The other wonderful side of the equation was I was able to put that money directly into the hands of other women. My cleaning lady is a mom who homeschools her teenagers and cleans to bring in a bit of extra money. My babysitter is a young mom who is nannying in order to be able to earn money while staying home with her infant son. For both of them, the money that we’re paying makes a significant difference in their economic situations, which makes me feel even better about spending it.

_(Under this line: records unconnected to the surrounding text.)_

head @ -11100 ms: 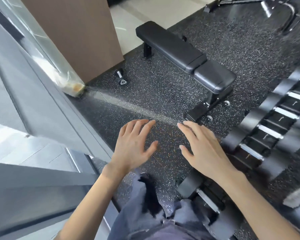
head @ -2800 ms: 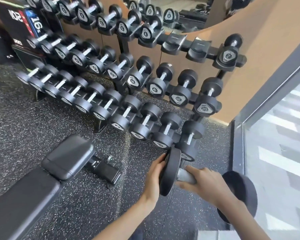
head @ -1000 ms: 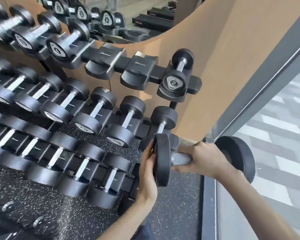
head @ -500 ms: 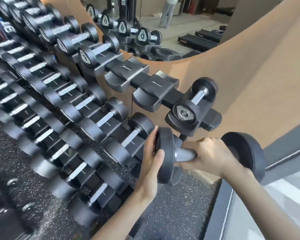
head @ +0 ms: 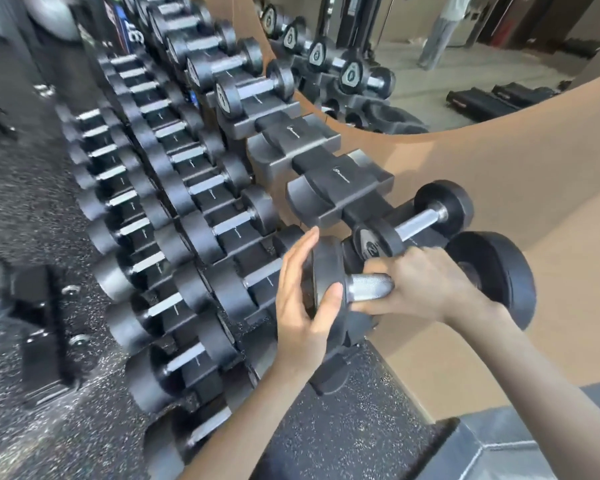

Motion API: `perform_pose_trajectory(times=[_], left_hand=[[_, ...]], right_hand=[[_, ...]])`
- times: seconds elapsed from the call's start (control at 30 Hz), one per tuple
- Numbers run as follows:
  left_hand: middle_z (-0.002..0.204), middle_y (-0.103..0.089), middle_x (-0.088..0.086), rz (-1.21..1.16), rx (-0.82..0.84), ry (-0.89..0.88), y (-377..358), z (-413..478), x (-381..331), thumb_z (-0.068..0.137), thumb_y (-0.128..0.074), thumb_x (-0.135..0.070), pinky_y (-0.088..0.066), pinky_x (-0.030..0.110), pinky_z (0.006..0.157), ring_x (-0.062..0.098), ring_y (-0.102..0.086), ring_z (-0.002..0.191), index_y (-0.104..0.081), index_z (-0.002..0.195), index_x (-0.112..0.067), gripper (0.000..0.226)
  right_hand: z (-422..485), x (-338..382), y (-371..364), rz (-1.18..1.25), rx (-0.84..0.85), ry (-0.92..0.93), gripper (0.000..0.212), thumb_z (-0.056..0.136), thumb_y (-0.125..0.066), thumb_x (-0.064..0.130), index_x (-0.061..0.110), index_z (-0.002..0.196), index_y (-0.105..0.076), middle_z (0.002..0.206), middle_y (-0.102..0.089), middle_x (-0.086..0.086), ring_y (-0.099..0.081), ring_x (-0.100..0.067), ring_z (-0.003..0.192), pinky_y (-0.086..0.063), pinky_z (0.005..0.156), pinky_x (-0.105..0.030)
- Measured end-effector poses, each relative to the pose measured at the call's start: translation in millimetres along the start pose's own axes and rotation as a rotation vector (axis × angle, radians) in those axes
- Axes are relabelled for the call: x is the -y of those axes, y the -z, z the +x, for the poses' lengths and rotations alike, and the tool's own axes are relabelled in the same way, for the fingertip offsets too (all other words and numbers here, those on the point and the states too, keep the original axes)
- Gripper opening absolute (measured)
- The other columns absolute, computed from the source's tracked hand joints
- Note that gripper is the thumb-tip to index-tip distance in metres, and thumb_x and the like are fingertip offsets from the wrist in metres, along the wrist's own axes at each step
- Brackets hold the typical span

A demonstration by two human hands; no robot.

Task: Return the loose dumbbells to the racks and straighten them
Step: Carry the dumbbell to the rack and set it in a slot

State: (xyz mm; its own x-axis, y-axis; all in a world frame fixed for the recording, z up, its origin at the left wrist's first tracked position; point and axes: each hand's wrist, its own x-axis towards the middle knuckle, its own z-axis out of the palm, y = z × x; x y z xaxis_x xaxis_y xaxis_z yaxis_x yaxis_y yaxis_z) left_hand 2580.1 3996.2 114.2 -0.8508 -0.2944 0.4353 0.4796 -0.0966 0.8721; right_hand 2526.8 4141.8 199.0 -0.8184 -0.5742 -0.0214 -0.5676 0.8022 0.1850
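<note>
**Dumbbell in the air at the rack's end, not yet seated**

You are mid-carry; the loose dumbbell [head: 368, 289] hangs crosswise in front of the rack [head: 222, 209], at its 3 o'clock end, touching no cradle that I can see. Your right hand [head: 420, 289] is wrapped tight round the knurled handle; your left hand [head: 302, 299] lies flat on the outer face of the near head, fingers straight, thumb over the rim, steadying rather than gripping.

The step in hand looks like placing; next you likely need to turn the bar in line with its neighbours and lower both heads together. Two empty cradles [head: 340, 192] sit at 11 o'clock from the load on the top tier; whether they suit this size I cannot tell.

Room is tight; the small dumbbell [head: 413, 223] sits just above your right knuckles at 12 o'clock, and the brown wall [head: 516, 174] is close behind the far head at 2 o'clock. Open floor [head: 343, 427] lies at 6 o'clock; mind your fingers under the heads.
</note>
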Motion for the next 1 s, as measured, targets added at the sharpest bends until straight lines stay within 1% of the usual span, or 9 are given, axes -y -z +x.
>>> perform_pose_trajectory(times=[0.07,0.13,0.23,0.3,0.43,0.57,0.7,0.8,1.0], left_hand=[[0.139,-0.046,0.009,-0.001,-0.043,-0.008,-4.9,8.7,7.8,0.085,-0.051,-0.023,-0.030,0.033,0.111,0.018,-0.040,0.133,-0.042,0.133,0.001,0.055],[0.137,-0.046,0.012,-0.006,-0.091,-0.015,-9.7,19.1,17.8,0.085,-0.049,-0.024,-0.031,0.034,0.111,0.021,-0.042,0.131,-0.042,0.131,0.003,0.054],[0.136,-0.047,0.013,-0.003,-0.157,-0.027,-16.2,40.0,33.3,0.084,-0.046,-0.024,-0.030,0.029,0.109,0.020,-0.042,0.130,-0.042,0.131,0.005,0.055],[0.136,-0.047,0.013,0.006,-0.199,-0.032,-20.1,59.1,44.4,0.084,-0.045,-0.023,-0.030,0.025,0.108,0.018,-0.043,0.130,-0.042,0.130,0.005,0.054],[0.137,-0.047,0.014,0.002,-0.264,-0.054,-26.2,99.8,62.4,0.086,-0.044,-0.022,-0.031,0.025,0.108,0.019,-0.042,0.131,-0.041,0.131,0.005,0.053],[0.137,-0.047,0.012,-0.016,-0.324,-0.083,-32.1,137.1,83.7,0.088,-0.043,-0.022,-0.031,0.029,0.109,0.020,-0.042,0.131,-0.041,0.132,0.004,0.051],[0.138,-0.048,0.012,-0.044,-0.446,-0.048,-47.8,164.0,112.2,0.087,-0.044,-0.025,-0.031,0.035,0.111,0.022,-0.041,0.132,-0.042,0.132,0.002,0.052],[0.137,-0.048,0.008,-0.077,-0.509,0.008,-60.0,178.3,129.7,0.087,-0.044,-0.029,-0.031,0.033,0.110,0.017,-0.042,0.131,-0.044,0.132,-0.001,0.053],[0.136,-0.049,0.005,-0.054,-0.597,0.100,-64.8,202.3,161.4,0.084,-0.048,-0.032,-0.030,0.034,0.112,0.014,-0.043,0.129,-0.046,0.131,-0.007,0.053]], right_hand=[[16.4,-9.9,-10.6,-0.016,-0.056,0.089,0.053,0.064,-0.050,0.079,0.029,0.078,-0.059,0.059,-0.053,0.000,-0.057,-0.029,0.062,-0.034,0.054,-0.027],[35.4,-19.7,-17.4,0.005,-0.141,0.160,0.053,0.059,-0.047,0.079,0.027,0.066,-0.056,0.048,-0.041,0.001,-0.043,-0.029,0.046,-0.028,0.048,-0.026],[66.2,-34.0,-17.3,-0.038,-0.011,0.178,0.064,0.059,-0.033,0.084,0.030,0.083,-0.056,0.063,-0.053,-0.001,-0.053,-0.031,0.063,-0.027,0.055,-0.028],[89.6,-43.7,-11.6,-0.075,0.029,0.204,0.061,0.067,-0.040,0.082,0.030,0.093,-0.057,0.072,-0.058,-0.002,-0.057,-0.031,0.073,-0.028,0.058,-0.029],[138.2,-60.9,0.2,-0.098,0.048,0.234,0.057,0.071,-0.048,0.076,0.030,0.102,-0.058,0.083,-0.065,-0.005,-0.056,-0.030,0.075,-0.034,0.059,-0.030],[181.2,-82.6,-0.8,-0.113,0.050,0.262,0.049,0.073,-0.053,0.069,0.028,0.099,-0.052,0.081,-0.064,-0.004,-0.059,-0.034,0.079,-0.040,0.061,-0.032],[217.3,-101.8,-9.3,-0.190,0.083,0.314,0.049,0.077,-0.050,0.068,0.027,0.105,-0.048,0.088,-0.065,-0.003,-0.059,-0.033,0.082,-0.033,0.058,-0.031],[242.3,-115.1,-18.1,-0.256,0.131,0.353,0.051,0.080,-0.049,0.066,0.026,0.111,-0.047,0.094,-0.064,-0.005,-0.060,-0.033,0.086,-0.030,0.059,-0.031],[283.9,-130.6,-51.4,-0.216,0.195,0.472,0.049,0.083,-0.047,0.064,0.022,0.107,-0.047,0.091,-0.063,-0.009,-0.060,-0.033,0.088,-0.032,0.060,-0.031]])
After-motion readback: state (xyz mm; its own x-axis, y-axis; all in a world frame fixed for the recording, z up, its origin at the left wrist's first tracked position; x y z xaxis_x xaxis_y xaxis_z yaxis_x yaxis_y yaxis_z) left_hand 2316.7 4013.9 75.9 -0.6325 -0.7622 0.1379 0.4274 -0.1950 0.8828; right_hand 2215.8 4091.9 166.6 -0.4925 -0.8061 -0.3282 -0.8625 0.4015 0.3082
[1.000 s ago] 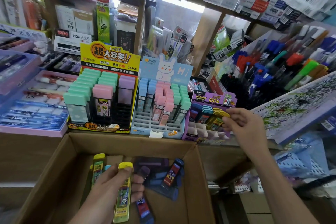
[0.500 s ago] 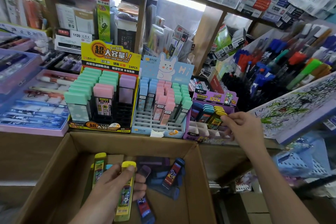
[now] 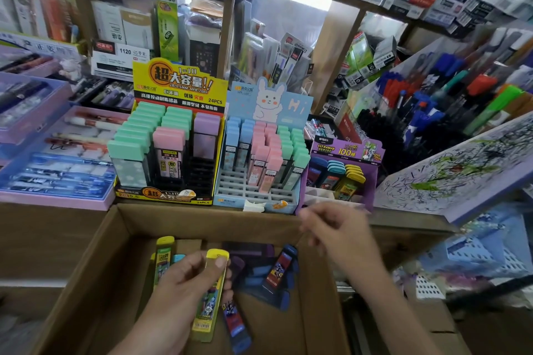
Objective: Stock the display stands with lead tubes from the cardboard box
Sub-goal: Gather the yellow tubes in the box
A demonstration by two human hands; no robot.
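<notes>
My left hand [image 3: 184, 285] is inside the open cardboard box [image 3: 95, 253] and grips a yellow lead tube [image 3: 210, 297] with its thumb near the cap. More tubes lie in the box: another yellow one [image 3: 163, 259] and several dark blue ones [image 3: 278, 271]. My right hand [image 3: 337, 235] hovers over the box's far right rim with loosely curled fingers and holds nothing. Just beyond it stands the small purple display stand [image 3: 346, 150], with blue, teal and yellow tubes [image 3: 353, 179] in its back slots and free front slots.
A yellow stand [image 3: 176, 86] with green, pink and purple cases and a blue rabbit stand [image 3: 268, 106] with pastel tubes sit left of the purple one. Pen trays [image 3: 54, 176] fill the left. A scribbled test pad [image 3: 452, 173] and pen racks crowd the right.
My right hand has let go of the yellow tubes in the purple stand and pulled back down toward the box. My left hand keeps its hold on the yellow tube.
</notes>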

Of course, there’s a lot of privilege in being able to outsource household duties. However, we all have limited time and limited money, and we have to choose how to balance the budgeting of both. Outsourcing household duties has taught me (and my husband) that we really value spending money to save time together, and our lives are so much better for it.

Join the Discussion

6 Responses to “What Happened When I Started Outsourcing Household Responsibilities”

  1. Nichole Girard

    THANK YOU for a post from a working mom and coping strategies! More more more!

  2. Celia

    Question: did this help you to make more money as well? I’m curious because I have a small home business and sometimes I have to do so much work on household stuff before I my actual work. I wonder if I’d be more productive if I could just focus on the business (and more profitable).

  3. Sandra

    How nice for you.
    Most of us don’t have that luxury.

  4. Kim

    Wow, it’s difficult to go threw such a hard time and come out of it with such a good outlook on things. Mental health is very important and taking care of yourself for both you and the people around you. Glad you are happy Kelly!

  5. Ruth Tobin

    Congratulations on finding balance in your life. With two incomes and two working adults and a child it’s reasonable to hire some help. However, let me respectfully suggest that you ensure your future as well as the present. I have lived life as a single woman and was always aware that outsourcing was a luxury I could forego because I felt that someday, sooner or later, I might need to pay for such help. Thus, I prepared for this by cleaning my own place and washing my own car etc. Now I’m almost 70 years old and live well. I still mostly clean my own home but am able to pay someone to take care of the extras–washing windows and cars etc. I hope you can find a balance wherein you put some savings aside, enjoy your family, and find some free time for yourself–something I struggle with to this day.

  6. Mel

    Thank you for sharing these three thoughtful life lessons, Kelly! As a single woman living alone (with a kitten), working a high intensity job and going to school 2 nights a week, I often feel torn about how I spend my time. The idea of outsourcing things — even tasks I’ve always hated and found stressful and time consuming (like grocery shopping) — are infused with guilt since I *only* have myself and my small apartment to take care of. But I love your point about looking at the bigger picture, the opportunity cost, and the value we place on mental health and our time.

    Also, I’m sorry for the losses you’ve had to endure during this process. Sending you kind thoughts.